J. Max Wilson has written a couple of posts critiquing liberal believing Mormons. (Well, he has written more than a couple of posts, actually, but these are the latest few). This time, he addresses it from the vantage point of Mormons rejecting present leadership by hoping for future revelation (hat tip to chanson for cluing me in to JMW’s criticism of Latter-day Saints who live in the future.

He has written a follow-up addressing prophetic fallibility.

Just to quote a bit from his latest post:

The whole point of having a prophet in the first place is that a prophet is a metaphorical “watchman on the tower”. While his eyesight may be just as fallible as anyone else, the tower upon which he stands provides him with a view superior to those with equally good eyes but who are not situated upon the tower. His view is better not because his eyes are superior but because his location on the tower allows him to see farther and more; not because of something inherent or different in his person, but because of something inherent in the position in which he has been placed for the protection and benefit of all.

This analogy is fun, because I notice a pretty big issue here.

In church lingo, it is the problem of addressing the needs of the 99 vs. addressing the needs of the 1. In non-church lingo, it is a matter of whether or not leadership ought to prioritized generalized cases or whether they can risk reaching out individually.

It may be true that the watchman on the tower may be able to see farther and more (even if his eyesight is the same as everyone else [hopefully, he’s not myopic]), but this doesn’t necessarily mean that his view will be superior. If you need to see further out, then perhaps we could say being higher up is an advantage.

…but suppose that the problem was never on grand strategy but on tactics and operations? Suppose the problem was with supposed “edge cases”.

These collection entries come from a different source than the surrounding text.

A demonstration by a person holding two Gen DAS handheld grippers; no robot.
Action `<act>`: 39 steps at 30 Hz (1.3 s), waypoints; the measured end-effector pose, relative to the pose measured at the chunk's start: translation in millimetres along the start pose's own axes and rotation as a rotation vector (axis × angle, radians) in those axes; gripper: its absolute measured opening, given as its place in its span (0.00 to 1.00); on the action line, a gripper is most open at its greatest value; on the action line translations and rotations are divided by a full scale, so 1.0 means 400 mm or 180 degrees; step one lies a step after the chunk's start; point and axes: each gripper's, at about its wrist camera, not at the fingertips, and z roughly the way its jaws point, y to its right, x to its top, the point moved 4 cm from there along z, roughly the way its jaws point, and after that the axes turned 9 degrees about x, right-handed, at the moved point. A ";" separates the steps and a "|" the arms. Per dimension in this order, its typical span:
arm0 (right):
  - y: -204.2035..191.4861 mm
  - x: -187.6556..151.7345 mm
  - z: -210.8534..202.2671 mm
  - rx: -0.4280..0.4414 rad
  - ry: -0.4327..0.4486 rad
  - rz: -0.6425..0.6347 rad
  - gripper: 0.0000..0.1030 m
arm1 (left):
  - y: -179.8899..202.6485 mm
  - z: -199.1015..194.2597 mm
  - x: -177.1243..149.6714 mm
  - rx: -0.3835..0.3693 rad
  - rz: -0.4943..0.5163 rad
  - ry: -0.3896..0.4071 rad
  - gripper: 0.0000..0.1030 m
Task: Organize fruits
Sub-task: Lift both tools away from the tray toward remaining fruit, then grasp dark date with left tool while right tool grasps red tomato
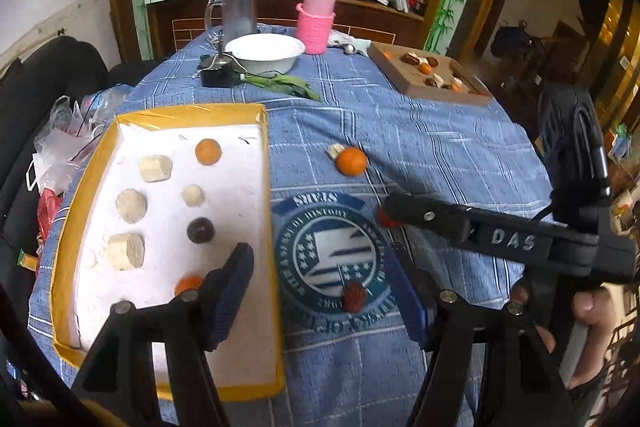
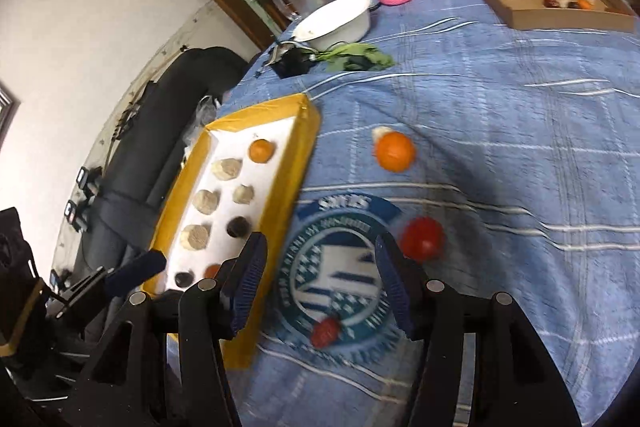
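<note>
A yellow-rimmed white tray holds several fruit pieces in two rows: oranges, pale slices, a dark fruit. On the blue cloth lie an orange beside a pale piece, a red round fruit and a red date. My left gripper is open and empty, the date between its fingers, its left finger over the tray. My right gripper is open and empty above the date; it enters the left wrist view from the right, hiding most of the red fruit.
At the table's far end stand a white bowl, a glass mug, a pink-sleeved bottle, a small black device and green leaves. A cardboard tray with more fruit sits far right. A black chair stands left.
</note>
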 end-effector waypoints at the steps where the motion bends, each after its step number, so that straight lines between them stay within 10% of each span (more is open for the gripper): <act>1: 0.011 -0.006 -0.014 0.0004 0.0022 0.0027 0.54 | 0.004 -0.006 -0.010 0.0004 -0.0010 0.0015 0.68; 17: 0.079 -0.032 -0.063 0.0011 0.0125 0.0123 0.44 | 0.052 0.003 -0.103 -0.0023 0.0114 -0.0204 0.67; 39: 0.130 -0.011 0.064 -0.0289 -0.0044 -0.0100 0.26 | 0.115 0.154 -0.108 -0.0066 0.0348 -0.0653 0.38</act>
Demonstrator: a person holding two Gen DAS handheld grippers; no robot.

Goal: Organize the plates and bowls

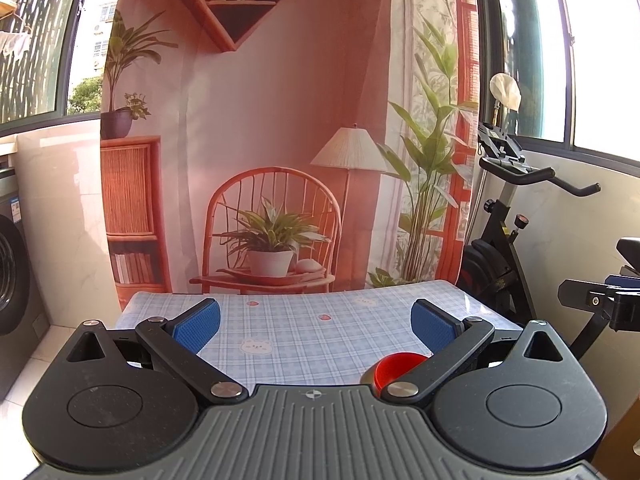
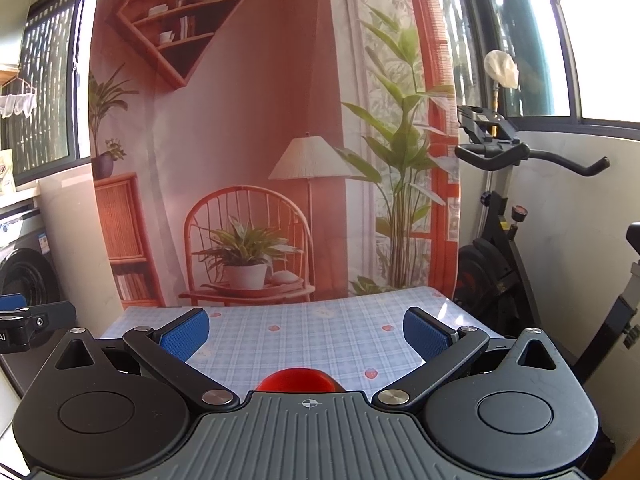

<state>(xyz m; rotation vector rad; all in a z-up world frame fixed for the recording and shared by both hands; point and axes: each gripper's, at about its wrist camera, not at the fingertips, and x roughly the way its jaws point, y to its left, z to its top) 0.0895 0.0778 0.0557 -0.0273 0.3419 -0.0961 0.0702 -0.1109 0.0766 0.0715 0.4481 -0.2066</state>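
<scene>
Sitting near the front edge of the table, toward its right side in the left wrist view, a red bowl stands upright on the blue checked cloth, partly hidden behind the gripper bodies. The left gripper hangs above the cloth with its blue pads spread wide and nothing between them. The right gripper is likewise spread and empty, the bowl just below its body; an exercise bike stands beyond the table's right edge.

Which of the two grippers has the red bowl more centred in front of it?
The right gripper: the red bowl sits midway below its open fingers. For the left gripper, the bowl lies off toward its right finger.
</scene>
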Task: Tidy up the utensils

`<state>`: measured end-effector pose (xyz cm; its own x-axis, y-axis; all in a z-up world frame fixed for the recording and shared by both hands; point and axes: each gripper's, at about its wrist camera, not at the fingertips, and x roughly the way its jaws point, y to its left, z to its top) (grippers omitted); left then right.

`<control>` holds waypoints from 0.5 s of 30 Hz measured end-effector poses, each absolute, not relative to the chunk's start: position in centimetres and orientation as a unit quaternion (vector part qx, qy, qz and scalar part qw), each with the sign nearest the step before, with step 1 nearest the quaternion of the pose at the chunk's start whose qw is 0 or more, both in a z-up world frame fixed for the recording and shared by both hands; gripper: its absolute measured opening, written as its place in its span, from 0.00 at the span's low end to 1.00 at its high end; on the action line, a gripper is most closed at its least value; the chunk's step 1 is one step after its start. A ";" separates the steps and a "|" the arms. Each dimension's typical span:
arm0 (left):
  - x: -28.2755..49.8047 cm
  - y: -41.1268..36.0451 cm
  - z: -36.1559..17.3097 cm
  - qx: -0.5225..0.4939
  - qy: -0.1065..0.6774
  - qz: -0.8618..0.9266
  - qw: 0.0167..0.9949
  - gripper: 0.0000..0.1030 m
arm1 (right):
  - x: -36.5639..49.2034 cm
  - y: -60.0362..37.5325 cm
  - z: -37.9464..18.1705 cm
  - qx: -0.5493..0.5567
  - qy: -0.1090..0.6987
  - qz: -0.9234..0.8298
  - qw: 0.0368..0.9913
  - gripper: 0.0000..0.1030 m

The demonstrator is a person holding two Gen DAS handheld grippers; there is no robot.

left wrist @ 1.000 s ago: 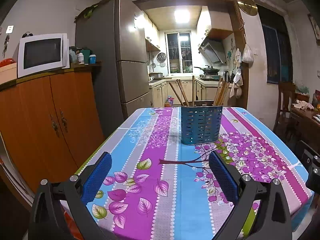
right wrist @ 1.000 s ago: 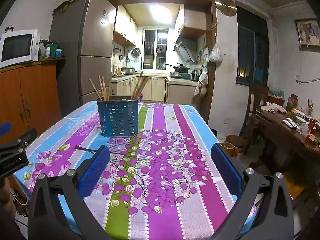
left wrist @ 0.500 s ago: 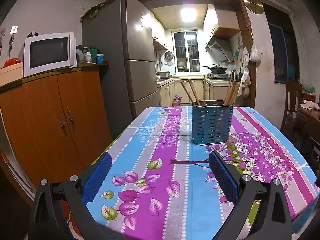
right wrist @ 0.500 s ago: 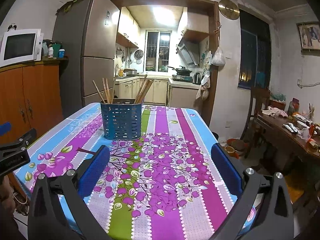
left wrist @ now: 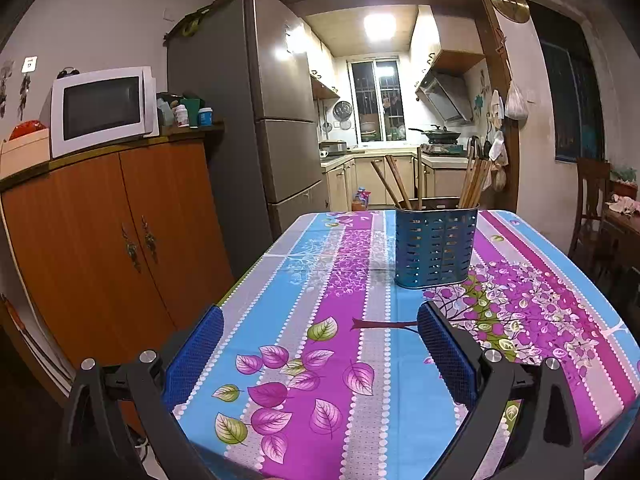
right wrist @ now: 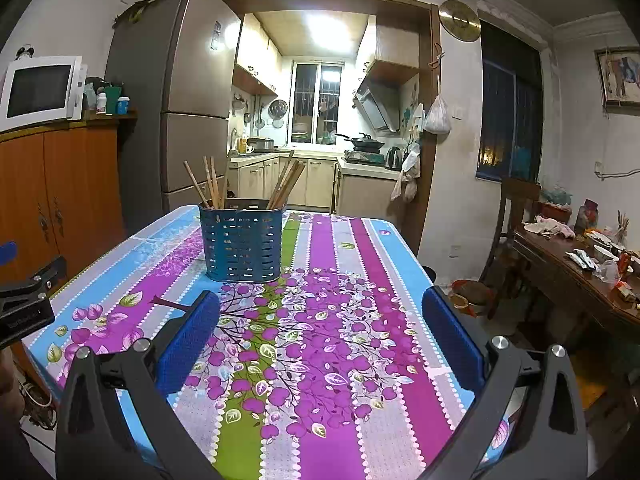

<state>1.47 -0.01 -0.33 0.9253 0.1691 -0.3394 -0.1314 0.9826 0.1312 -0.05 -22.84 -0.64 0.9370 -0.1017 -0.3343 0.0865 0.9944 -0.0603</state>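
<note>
A blue slotted utensil holder [left wrist: 435,248] [right wrist: 241,243] stands upright on the flowered tablecloth [left wrist: 344,344] [right wrist: 320,320], well beyond both grippers. Several wooden chopsticks [left wrist: 472,182] [right wrist: 286,184] lean in it, some at its left side and some at its right. My left gripper [left wrist: 320,344] hangs open over the table's near left part with nothing between its blue pads. My right gripper [right wrist: 320,336] is open too, empty, above the near middle of the cloth. The left gripper's black body [right wrist: 24,304] shows at the left edge of the right wrist view.
An orange wooden cabinet [left wrist: 112,240] with a white microwave [left wrist: 100,108] stands left of the table, a grey fridge [left wrist: 248,120] behind it. A wooden chair [right wrist: 516,216] and a cluttered dark side table [right wrist: 580,272] stand to the right. The kitchen doorway lies straight ahead.
Both grippers have drawn back and drifted left, so the holder sits further right and a bit smaller in each view. Both stayed open and empty.
</note>
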 end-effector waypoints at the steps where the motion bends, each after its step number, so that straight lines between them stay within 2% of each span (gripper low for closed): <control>1: 1.5 0.0 -0.3 0.054 0.178 0.076 0.980 0.94 | 0.0 -22.9 -0.6 -0.022 0.171 -0.047 0.984 0.95; 15: 1.4 -0.2 -0.5 0.057 0.164 0.072 0.982 0.94 | 0.0 -22.7 -0.6 -0.021 0.172 -0.046 0.984 0.95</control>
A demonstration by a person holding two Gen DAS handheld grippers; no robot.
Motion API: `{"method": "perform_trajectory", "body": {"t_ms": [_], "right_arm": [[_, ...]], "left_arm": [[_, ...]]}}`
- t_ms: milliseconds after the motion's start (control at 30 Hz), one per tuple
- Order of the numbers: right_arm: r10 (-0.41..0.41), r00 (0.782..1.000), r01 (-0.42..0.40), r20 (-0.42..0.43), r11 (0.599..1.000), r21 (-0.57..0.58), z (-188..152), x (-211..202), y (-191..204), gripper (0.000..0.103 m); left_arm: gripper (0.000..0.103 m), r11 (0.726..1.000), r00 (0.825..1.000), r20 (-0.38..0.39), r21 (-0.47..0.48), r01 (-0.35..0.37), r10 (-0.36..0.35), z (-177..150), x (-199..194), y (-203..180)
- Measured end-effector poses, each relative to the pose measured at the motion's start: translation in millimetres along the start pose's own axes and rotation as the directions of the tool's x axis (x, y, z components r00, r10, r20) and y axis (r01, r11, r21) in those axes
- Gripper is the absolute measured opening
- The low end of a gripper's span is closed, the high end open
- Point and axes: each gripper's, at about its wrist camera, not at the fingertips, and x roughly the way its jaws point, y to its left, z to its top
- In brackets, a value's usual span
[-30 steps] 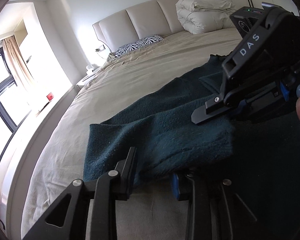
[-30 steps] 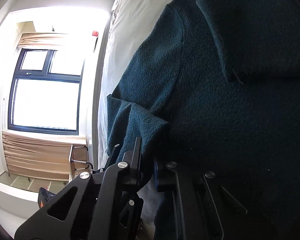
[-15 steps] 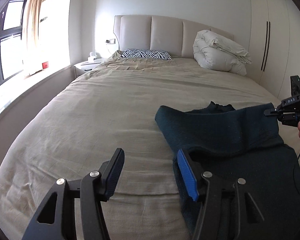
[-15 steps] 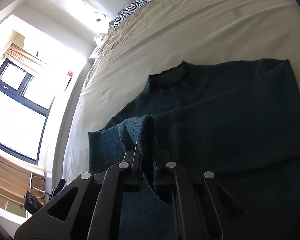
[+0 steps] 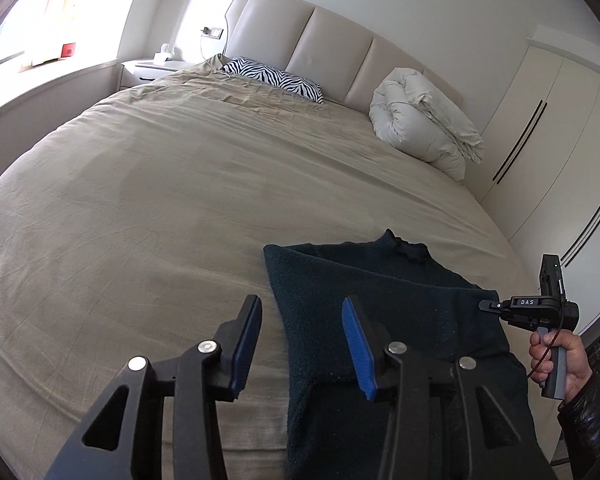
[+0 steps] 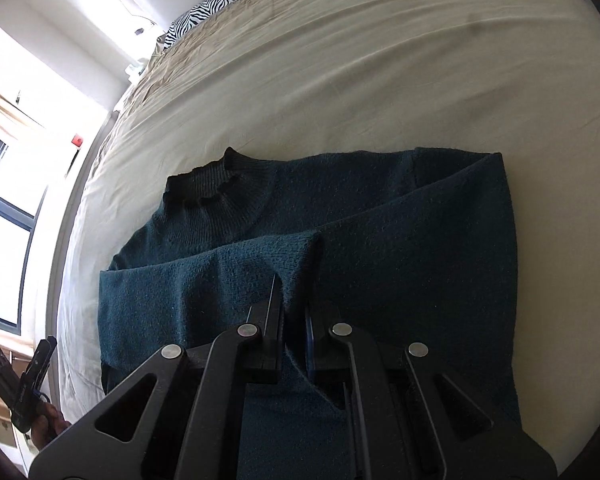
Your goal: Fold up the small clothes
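Beige bedding covers the bed we work over, with a padded headboard at twelve o'clock in the left wrist view, a zebra-print pillow lying just before it and a rolled white duvet at about one o'clock. Tall wardrobe doors stand at two o'clock and a bright window glares at nine o'clock in the right wrist view. Our dark teal sweater lies flat on the near part of the bed, its ribbed collar pointing toward the headboard, one sleeve folded across the chest from the left side and the other sleeve laid across from the right. Our left gripper hangs above the sweater's left edge with its blue-padded jaws spread wide and nothing between them; one finger is over bare sheet, the other over the knit. Our right gripper has its jaws pressed nearly together on the cuff end of the folded sleeve, the fabric bunching up between the fingers. In the left wrist view we see that right gripper at three o'clock at the sweater's far edge, with our right hand wrapped around its handle.
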Motion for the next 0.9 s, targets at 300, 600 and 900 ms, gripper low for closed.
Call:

I think that Mormonism works pretty well for a privileged set of folks. It is taking more and more steps to move past its positions of racial privilege. so I won’t count that here, but there are still very much privileges associated with gender, sexual orientation, belief status, and so on. The leaders cannot address these issues by continuing to address the most privileged members (who are “safe” because of their privilege.)

…at the same time, I understand that the leaders are actually not well primed to address the less privileged members either. Being on top of a watchtower means that one must think strategically and not operationally. It wouldn’t do for a watchman performing recon to instead try to discern minute details on the ground.

It would help if we had a robust system for discerning the differences. If the watchmen gave generalized counsel (suitable with their big-picture perspective), but people “on the ground” fleshed out with more specific details.

Let’s put it another way. Say we are fighting a war. You have one guy in recon balloons/helicopters/planes. You have another guy on the field with fine tools — surgical magnifying glasses, scalpels, etc., It may be true that in some cases, you will defer to the guy in the plane…but who do you want to treat your wound? Do you want the guy in the plane to scope out the wounded and decide what is best to  be done for them from the sky? Is it a rejection of the value of the tower to recognize the value of the ground? The value of the magnifying glass?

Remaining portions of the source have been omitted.